Recorded data

——

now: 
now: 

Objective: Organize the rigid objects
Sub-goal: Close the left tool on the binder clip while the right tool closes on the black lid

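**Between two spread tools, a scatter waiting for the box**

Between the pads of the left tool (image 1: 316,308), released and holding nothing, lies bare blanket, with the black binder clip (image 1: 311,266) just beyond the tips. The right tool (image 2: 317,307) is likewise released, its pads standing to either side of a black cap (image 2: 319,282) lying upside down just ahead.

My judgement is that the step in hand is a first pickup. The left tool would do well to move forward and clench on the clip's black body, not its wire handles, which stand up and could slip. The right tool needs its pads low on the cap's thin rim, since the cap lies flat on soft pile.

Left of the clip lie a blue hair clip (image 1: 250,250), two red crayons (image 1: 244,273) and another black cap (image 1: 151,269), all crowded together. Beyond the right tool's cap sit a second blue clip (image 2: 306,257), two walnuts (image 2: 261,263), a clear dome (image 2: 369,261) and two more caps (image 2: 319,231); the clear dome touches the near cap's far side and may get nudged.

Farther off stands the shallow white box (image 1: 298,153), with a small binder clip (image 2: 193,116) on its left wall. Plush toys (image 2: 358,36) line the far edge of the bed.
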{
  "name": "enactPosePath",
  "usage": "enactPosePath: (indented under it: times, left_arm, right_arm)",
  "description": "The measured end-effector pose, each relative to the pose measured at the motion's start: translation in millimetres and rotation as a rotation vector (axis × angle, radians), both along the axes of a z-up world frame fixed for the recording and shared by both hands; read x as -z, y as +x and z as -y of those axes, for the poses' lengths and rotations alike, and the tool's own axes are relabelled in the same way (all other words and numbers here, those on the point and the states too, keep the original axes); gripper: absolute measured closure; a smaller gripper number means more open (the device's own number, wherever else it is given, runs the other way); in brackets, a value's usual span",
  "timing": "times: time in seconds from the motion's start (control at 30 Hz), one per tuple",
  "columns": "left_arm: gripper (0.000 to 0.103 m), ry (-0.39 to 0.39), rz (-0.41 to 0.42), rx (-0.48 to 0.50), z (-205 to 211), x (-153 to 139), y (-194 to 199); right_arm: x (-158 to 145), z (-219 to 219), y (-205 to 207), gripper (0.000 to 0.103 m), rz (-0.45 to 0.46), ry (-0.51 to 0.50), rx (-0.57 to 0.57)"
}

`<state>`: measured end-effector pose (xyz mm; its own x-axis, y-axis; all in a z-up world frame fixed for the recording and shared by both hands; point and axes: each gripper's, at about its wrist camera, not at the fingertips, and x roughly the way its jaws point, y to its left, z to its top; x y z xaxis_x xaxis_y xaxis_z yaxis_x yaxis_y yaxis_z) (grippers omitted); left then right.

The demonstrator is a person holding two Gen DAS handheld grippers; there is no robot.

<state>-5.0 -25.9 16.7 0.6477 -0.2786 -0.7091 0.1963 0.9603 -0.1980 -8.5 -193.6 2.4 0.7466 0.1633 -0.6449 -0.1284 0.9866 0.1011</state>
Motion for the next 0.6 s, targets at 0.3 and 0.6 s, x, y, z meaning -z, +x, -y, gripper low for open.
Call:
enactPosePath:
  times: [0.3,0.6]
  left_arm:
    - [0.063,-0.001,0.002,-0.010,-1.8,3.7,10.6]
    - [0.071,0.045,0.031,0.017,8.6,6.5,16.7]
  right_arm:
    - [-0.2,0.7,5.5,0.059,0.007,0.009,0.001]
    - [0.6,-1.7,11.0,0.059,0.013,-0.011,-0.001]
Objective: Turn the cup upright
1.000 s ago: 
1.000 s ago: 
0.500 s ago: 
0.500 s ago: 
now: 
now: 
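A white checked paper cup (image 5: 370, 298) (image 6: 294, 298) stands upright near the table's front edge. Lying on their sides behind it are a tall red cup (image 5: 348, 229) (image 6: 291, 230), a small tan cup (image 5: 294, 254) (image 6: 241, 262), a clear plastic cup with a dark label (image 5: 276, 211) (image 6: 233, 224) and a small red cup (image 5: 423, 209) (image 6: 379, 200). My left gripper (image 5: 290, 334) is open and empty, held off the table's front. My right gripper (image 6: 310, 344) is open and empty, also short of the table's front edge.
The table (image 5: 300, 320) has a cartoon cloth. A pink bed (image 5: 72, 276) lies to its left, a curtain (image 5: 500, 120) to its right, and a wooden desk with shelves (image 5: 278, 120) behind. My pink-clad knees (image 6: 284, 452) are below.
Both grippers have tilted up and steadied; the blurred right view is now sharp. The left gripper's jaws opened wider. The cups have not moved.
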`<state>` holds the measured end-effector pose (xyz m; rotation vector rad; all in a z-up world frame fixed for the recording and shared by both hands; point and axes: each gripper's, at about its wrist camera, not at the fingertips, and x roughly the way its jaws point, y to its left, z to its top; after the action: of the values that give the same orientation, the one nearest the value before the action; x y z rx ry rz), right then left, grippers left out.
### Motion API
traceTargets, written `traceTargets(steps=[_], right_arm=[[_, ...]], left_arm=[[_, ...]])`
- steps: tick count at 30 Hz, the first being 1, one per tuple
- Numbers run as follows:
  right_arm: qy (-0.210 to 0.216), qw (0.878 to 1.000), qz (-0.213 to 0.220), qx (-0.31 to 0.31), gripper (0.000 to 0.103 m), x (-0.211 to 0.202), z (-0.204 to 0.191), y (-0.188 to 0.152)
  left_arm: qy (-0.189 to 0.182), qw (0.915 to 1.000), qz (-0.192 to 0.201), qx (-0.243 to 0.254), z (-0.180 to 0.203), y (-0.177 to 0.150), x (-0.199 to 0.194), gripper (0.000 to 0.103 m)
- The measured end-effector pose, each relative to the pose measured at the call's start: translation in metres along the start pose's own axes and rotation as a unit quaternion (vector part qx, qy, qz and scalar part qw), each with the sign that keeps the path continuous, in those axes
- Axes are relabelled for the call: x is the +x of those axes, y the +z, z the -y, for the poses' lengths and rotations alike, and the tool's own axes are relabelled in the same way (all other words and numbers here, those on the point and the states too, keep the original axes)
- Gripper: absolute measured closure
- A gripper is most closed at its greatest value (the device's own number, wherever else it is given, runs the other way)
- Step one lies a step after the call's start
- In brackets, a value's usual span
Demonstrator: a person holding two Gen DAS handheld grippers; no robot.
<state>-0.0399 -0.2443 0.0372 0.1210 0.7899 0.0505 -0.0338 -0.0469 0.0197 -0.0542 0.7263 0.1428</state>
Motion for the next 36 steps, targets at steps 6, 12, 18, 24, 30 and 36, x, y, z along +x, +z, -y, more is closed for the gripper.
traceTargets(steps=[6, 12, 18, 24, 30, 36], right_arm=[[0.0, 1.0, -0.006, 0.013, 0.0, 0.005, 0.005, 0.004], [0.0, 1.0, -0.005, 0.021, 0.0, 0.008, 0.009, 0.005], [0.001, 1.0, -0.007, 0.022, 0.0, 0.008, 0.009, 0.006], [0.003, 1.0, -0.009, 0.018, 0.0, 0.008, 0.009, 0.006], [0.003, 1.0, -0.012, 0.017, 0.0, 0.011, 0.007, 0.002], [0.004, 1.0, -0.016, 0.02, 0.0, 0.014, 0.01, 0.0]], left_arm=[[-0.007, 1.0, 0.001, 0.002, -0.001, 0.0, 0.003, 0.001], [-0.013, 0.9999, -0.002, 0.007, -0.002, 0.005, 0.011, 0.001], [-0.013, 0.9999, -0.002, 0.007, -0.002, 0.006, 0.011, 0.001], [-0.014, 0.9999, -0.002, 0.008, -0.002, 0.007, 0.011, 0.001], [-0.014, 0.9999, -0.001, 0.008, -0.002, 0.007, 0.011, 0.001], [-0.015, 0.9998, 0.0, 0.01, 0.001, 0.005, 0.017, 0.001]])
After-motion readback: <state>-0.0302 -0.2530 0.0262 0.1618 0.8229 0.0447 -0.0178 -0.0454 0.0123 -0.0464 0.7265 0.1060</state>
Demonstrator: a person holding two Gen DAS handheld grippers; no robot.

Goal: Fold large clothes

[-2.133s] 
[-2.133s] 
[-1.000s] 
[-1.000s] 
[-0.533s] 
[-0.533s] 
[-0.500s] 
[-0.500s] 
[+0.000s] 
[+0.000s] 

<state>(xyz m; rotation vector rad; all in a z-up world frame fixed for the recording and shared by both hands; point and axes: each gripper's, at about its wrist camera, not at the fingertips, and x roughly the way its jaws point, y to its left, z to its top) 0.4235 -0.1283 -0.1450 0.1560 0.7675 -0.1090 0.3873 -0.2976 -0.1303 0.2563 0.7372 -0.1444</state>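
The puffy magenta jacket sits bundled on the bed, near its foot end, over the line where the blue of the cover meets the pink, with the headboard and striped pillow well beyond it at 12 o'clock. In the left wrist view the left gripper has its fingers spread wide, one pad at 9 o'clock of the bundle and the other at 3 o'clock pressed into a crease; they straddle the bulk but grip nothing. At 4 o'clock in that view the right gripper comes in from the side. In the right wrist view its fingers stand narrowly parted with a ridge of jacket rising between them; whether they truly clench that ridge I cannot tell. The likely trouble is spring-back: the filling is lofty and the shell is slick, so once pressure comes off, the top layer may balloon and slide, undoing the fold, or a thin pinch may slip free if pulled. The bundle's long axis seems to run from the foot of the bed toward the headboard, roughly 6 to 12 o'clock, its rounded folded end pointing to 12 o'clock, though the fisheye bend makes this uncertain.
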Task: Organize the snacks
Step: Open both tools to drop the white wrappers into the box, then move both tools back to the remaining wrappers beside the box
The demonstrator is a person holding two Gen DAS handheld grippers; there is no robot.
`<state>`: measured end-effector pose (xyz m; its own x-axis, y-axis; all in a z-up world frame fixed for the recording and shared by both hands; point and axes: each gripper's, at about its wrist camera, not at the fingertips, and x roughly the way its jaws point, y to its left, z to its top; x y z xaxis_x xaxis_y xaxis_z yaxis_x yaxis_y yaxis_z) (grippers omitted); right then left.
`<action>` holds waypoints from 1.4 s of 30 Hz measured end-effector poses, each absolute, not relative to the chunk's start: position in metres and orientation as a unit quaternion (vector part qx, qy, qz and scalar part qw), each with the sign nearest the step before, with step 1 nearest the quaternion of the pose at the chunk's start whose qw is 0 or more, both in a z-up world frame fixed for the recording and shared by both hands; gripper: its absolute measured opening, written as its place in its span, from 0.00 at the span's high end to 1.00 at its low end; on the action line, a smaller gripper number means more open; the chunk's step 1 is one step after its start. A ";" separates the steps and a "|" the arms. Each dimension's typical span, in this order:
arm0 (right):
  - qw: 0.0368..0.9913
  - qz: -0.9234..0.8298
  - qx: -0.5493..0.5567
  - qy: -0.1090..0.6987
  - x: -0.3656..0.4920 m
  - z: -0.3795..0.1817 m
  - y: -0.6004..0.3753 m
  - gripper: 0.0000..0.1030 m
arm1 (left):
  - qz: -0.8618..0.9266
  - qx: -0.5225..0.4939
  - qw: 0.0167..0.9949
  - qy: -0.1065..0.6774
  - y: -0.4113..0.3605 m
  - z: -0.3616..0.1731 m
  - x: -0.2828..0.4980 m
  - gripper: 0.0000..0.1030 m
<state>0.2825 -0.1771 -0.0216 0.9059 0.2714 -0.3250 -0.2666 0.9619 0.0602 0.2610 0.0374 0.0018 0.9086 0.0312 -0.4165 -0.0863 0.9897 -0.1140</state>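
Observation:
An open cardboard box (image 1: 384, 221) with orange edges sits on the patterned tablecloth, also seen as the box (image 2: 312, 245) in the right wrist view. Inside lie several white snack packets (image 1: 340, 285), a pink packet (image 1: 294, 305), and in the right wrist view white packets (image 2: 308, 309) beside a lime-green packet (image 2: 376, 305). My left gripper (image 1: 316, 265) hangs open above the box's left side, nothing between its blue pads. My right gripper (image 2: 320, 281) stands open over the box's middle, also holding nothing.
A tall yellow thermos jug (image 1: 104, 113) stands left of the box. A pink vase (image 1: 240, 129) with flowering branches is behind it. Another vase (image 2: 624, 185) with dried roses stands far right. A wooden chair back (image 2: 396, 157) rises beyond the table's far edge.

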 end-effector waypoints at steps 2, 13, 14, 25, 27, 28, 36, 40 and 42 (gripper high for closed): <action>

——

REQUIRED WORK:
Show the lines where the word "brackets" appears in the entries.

EXERCISE ANSWER:
  "description": "The measured end-effector pose, each relative to the pose measured at the motion's start: translation in millimetres and rotation as a rotation vector (axis × angle, radians), both along the axes of a z-up world frame fixed for the recording and shared by both hands; read x as -z, y as +x and z as -y of those axes, for the poses' lengths and rotations alike, and the tool's own axes are relabelled in the same way (all other words and numbers here, those on the point and the states too, keep the original axes); gripper: absolute measured closure; a smaller gripper number means more open (the device's own number, wherever else it is given, runs the other way); in brackets, a value's usual span",
- In brackets, a value's usual span

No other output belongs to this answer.